• Task description: Pull every line containing "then" from the entries.

########################################

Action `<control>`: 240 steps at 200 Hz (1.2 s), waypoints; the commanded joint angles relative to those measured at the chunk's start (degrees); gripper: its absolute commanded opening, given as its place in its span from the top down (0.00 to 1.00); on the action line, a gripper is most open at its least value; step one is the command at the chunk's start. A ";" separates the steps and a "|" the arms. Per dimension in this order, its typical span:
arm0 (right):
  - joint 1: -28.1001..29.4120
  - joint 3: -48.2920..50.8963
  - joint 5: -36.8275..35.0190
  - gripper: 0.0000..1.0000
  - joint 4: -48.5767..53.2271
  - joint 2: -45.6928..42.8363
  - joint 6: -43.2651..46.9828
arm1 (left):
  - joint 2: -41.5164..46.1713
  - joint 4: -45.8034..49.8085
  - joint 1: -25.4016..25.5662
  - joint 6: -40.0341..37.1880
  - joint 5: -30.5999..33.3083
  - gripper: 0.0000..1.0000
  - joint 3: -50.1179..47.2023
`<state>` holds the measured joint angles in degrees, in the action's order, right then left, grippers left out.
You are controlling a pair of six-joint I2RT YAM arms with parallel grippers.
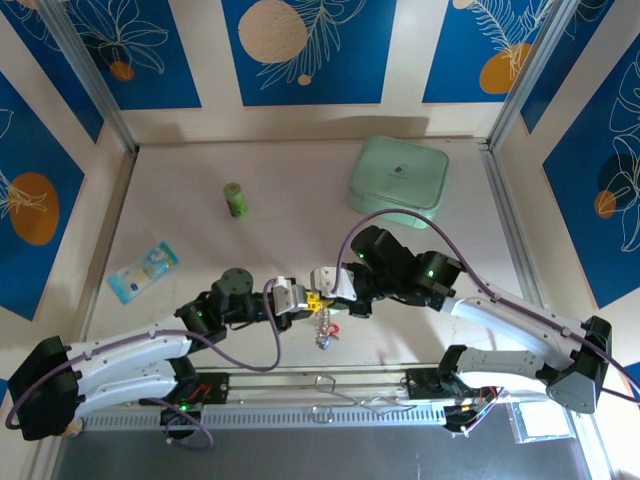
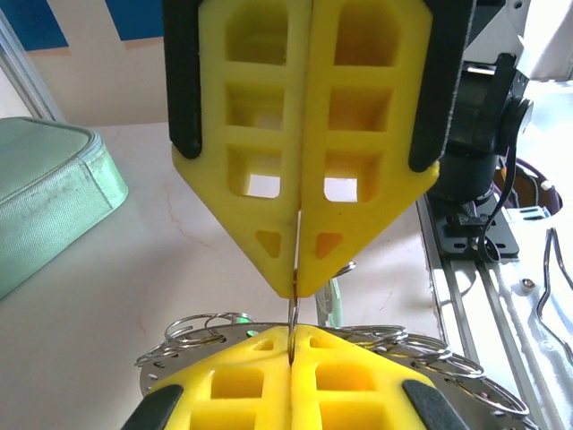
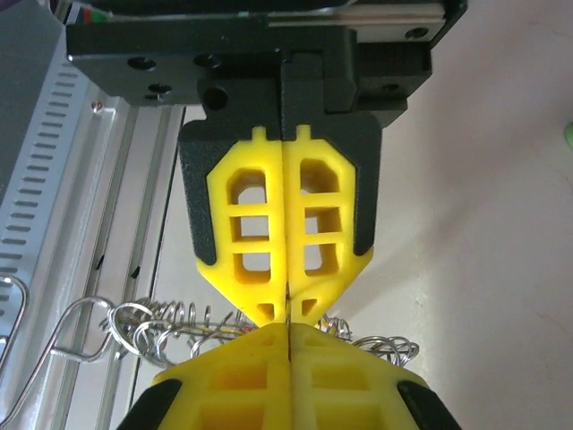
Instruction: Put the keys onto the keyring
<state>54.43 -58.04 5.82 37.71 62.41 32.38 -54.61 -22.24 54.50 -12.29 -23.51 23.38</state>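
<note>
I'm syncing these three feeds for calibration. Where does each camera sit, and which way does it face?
Top external: above and behind the arms, looking down at the table; both arms show, the left gripper and right gripper meeting tip to tip.
Left wrist: on the left arm, facing the right gripper, mint-green box at left; own fingertips at the bottom.
Right wrist: on the right arm, facing the left gripper; own fingertips at the bottom.
Shared: both wrist views show the keyring pinched between the shut grippers.
</note>
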 commanded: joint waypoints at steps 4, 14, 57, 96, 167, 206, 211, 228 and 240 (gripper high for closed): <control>-3.06 3.07 5.08 0.73 -5.19 -3.63 -3.75 | 0.28 -7.77 0.08 1.78 -2.79 1.00 0.12; -4.57 4.60 6.76 0.65 -6.82 -5.35 -5.78 | 0.20 -8.86 0.09 2.65 -2.33 1.00 -0.46; -5.95 13.63 2.68 0.57 -14.51 -13.92 -8.03 | -0.19 -12.30 0.08 6.45 1.18 1.00 -2.58; -4.98 16.35 3.17 0.60 -16.75 -14.51 -10.41 | -0.92 -15.24 0.08 9.11 1.53 1.00 -3.59; -2.37 17.21 1.95 0.71 -18.00 -13.34 -10.24 | -1.77 -15.66 0.08 12.24 3.48 1.00 -3.18; -1.04 17.17 -1.61 0.79 -18.79 -12.27 -9.89 | -1.93 -15.80 0.08 12.12 3.33 1.00 -2.90; -0.88 17.15 -1.90 0.81 -18.81 -12.26 -9.77 | -1.90 -15.70 0.08 12.12 3.42 1.00 -2.90; -0.77 17.17 -2.12 0.86 -18.56 -12.43 -9.59 | -1.95 -15.71 0.08 12.05 3.54 1.00 -2.81; -0.73 17.21 -2.07 0.88 -18.38 -12.38 -9.67 | -2.06 -15.76 0.08 12.05 3.66 1.00 -2.81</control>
<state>53.30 -41.36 4.89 20.12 50.13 22.46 -56.77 -33.93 54.50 -1.30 -20.03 19.86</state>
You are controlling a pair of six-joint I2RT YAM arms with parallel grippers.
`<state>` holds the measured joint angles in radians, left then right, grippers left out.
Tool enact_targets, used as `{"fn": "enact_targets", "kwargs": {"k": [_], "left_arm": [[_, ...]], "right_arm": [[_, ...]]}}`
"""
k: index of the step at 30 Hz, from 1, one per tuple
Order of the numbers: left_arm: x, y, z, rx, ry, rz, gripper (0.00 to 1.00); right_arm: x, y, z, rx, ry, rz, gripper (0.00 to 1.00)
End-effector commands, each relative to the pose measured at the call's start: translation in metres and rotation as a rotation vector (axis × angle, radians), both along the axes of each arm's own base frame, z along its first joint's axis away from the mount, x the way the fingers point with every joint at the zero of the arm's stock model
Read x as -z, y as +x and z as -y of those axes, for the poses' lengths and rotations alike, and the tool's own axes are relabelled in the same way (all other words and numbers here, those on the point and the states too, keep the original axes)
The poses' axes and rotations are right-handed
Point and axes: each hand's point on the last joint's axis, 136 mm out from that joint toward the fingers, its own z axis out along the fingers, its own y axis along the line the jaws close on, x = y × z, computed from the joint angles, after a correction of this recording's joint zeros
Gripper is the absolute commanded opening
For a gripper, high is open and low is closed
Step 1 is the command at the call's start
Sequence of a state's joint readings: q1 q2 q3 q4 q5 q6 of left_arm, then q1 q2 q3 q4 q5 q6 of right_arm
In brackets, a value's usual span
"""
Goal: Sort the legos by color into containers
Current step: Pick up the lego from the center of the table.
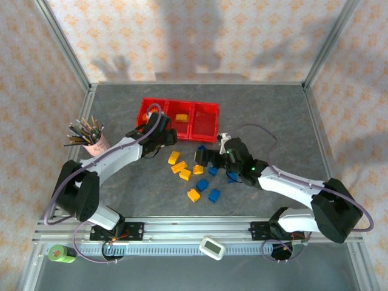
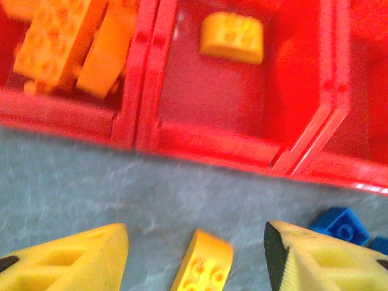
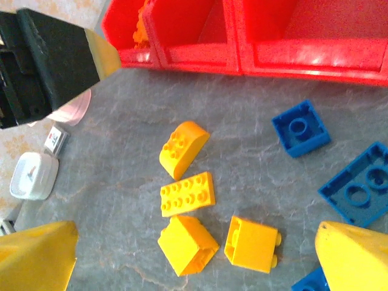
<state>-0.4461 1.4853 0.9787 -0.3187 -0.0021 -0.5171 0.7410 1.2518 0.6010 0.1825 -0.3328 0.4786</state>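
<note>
The red containers (image 1: 179, 118) stand at the back centre. Several orange legos (image 2: 60, 42) lie in the left bin, and one curved yellow brick (image 2: 232, 37) lies in the middle bin (image 2: 212, 85). My left gripper (image 2: 197, 242) hangs open just in front of the containers (image 2: 200, 142), with a yellow brick (image 2: 203, 267) lying on the table between its fingers, touching neither. My right gripper (image 3: 194, 260) is wide open over a cluster of yellow legos (image 3: 187, 194). Blue legos (image 3: 300, 127) lie to its right. In the top view the left gripper (image 1: 162, 138) is near the tray's front and the right gripper (image 1: 201, 159) is mid-table.
A pink cup of pencils (image 1: 94, 140) stands left of the tray. More yellow legos (image 1: 193, 195) and blue legos (image 1: 214, 195) are scattered on the grey table in front of the grippers. A white timer (image 1: 212, 247) sits on the front rail, and a green tape roll (image 1: 58, 253) lies at the near left.
</note>
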Motion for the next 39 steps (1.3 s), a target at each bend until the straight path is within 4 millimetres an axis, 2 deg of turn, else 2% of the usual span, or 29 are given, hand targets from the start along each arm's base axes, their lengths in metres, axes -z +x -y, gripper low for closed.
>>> {"fn": "enact_targets", "kwargs": {"k": [1,6,10,13,21,24,28,30,39], "left_arm": [[0.007,-0.012,-0.003,-0.033,-0.041,-0.001,0.65],[0.034,-0.034,-0.006,-0.043,-0.065,-0.053,0.69],[0.052,-0.041,-0.005,-0.028,-0.055,-0.093,0.72],[0.06,-0.04,0.004,0.006,-0.061,-0.12,0.74],[0.061,-0.032,0.045,0.095,-0.065,-0.105,0.76],[0.07,-0.03,0.048,0.113,-0.009,-0.123,0.76],[0.084,-0.031,0.041,0.094,0.067,-0.172,0.76],[0.087,-0.032,0.04,0.094,0.077,-0.174,0.75],[0.097,-0.029,0.032,0.05,0.12,-0.177,0.54]], "right_arm": [[-0.011,-0.006,-0.008,-0.015,0.037,0.055,1.0],[-0.003,-0.019,-0.016,-0.031,0.062,0.05,1.0],[0.004,-0.019,-0.014,-0.006,0.075,0.036,1.0],[0.006,-0.019,-0.013,-0.002,0.073,0.035,1.0],[0.01,-0.016,-0.01,0.019,0.055,0.033,1.0],[0.011,-0.017,-0.009,0.02,0.052,0.03,1.0],[0.013,-0.018,-0.007,0.023,0.045,0.03,1.0],[0.014,-0.018,-0.005,0.028,0.04,0.031,1.0],[0.017,-0.018,-0.006,0.027,0.04,0.03,1.0]]}}
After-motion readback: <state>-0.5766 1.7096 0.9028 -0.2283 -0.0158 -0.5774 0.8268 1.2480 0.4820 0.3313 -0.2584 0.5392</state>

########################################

• Written answer:
`<state>` holds the measured joint angles in degrees, in the action's order, right then left, grippers left out.
`<state>` holds the measured joint angles in radians, left then right, grippers left out.
Sequence of a state's joint readings: q1 q2 q3 q4 q5 q6 of left_arm, then q1 q2 q3 q4 q5 q6 of right_arm

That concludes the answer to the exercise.